WORD OF WARNING The beach you stop off at may have nudist on.
The Boat Trip Video
Not a lot of detail (sorry!) but have a day in Ciutadella and watch the locals live their lives ... wonderful. Find the local fish market and meat market (great photo shoot), choose a bar / cafe and watch the world go by. It could be 30 years ago. Sorry I can't add any more as (1) it was a quiet time of year we were there and (2) were 'all inclusive' so tended to stay put!! But the day in Ciutadella was wonderful.

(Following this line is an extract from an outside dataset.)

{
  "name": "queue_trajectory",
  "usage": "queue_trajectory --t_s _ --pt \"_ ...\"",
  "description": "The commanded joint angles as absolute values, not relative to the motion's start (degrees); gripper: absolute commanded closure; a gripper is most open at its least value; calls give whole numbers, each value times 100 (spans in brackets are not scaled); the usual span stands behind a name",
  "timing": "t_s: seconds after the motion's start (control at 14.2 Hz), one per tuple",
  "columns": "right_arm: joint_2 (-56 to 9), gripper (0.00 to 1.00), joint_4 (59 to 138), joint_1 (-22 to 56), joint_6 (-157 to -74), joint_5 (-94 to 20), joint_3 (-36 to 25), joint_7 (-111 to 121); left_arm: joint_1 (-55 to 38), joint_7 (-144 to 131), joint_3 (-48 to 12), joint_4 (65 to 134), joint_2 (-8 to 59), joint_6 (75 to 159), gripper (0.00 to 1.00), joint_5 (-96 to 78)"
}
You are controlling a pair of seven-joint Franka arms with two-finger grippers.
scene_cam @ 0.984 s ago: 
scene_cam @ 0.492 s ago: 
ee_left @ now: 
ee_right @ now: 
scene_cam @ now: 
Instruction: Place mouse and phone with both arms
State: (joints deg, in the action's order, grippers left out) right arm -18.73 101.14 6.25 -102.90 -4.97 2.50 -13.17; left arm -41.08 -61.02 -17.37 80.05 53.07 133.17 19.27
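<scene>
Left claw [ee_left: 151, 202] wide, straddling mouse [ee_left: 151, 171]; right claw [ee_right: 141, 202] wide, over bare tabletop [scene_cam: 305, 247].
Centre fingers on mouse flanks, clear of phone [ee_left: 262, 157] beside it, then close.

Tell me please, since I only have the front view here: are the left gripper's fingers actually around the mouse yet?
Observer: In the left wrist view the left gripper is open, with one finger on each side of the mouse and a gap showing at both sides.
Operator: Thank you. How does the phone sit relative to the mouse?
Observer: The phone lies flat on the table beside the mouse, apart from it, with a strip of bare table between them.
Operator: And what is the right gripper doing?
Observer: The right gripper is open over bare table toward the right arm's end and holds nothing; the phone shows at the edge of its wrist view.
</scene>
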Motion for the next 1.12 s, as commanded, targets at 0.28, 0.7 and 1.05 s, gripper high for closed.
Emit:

Maò (Catalan) or Mahón (Castillian-Spanish) is the capital town of Menorca. It is a pleasant small historic port town. It was a strategic base for centuries, and it's interesting history is rflectd on its architecture, for instance the typical windows of British colonial architecture. The large number of influences result in a old town of eclectic architecture, plenty of interesting corners to discover, with numerous small squares, cobbled narrow streets and of course it's natural harbour.
There are quite a few important historic buildings in Maò, i.e. the church of Santa Maria (second half of the 18th century). Just next door is the Ajuntament (town hall) built in 1789. Interesting as well is Can Mercadal, a large mansion built in 1761, now it is the town library (Plaça de sa Conquesta). Pont de Sant Roc (1359) is the only remaining Medieval gateway to the city.
You should stroll down C/Isabel II, elegant street crammed with 18th century mansions. Many of these have "bow windows" introduced during the British colonial period. Wandering around, you'll see many stairs and alleyways which will take you back down to the port.
Take your swimming shorts if you're off to Ciutadella - there's a lovely little beach about ten minutes walk south from the centre.
The sand isn't as great as some of the other beaches, but the water's lovely.
One of the perks - and lets be honest, there aren't that many - about staying in western Menorca is that you're pretty much guaranteed an excellent sunset every night. Furthermore, the beaches and coast path seem deserted from late afternoon to early evening - so it's easy to find a quiet spot.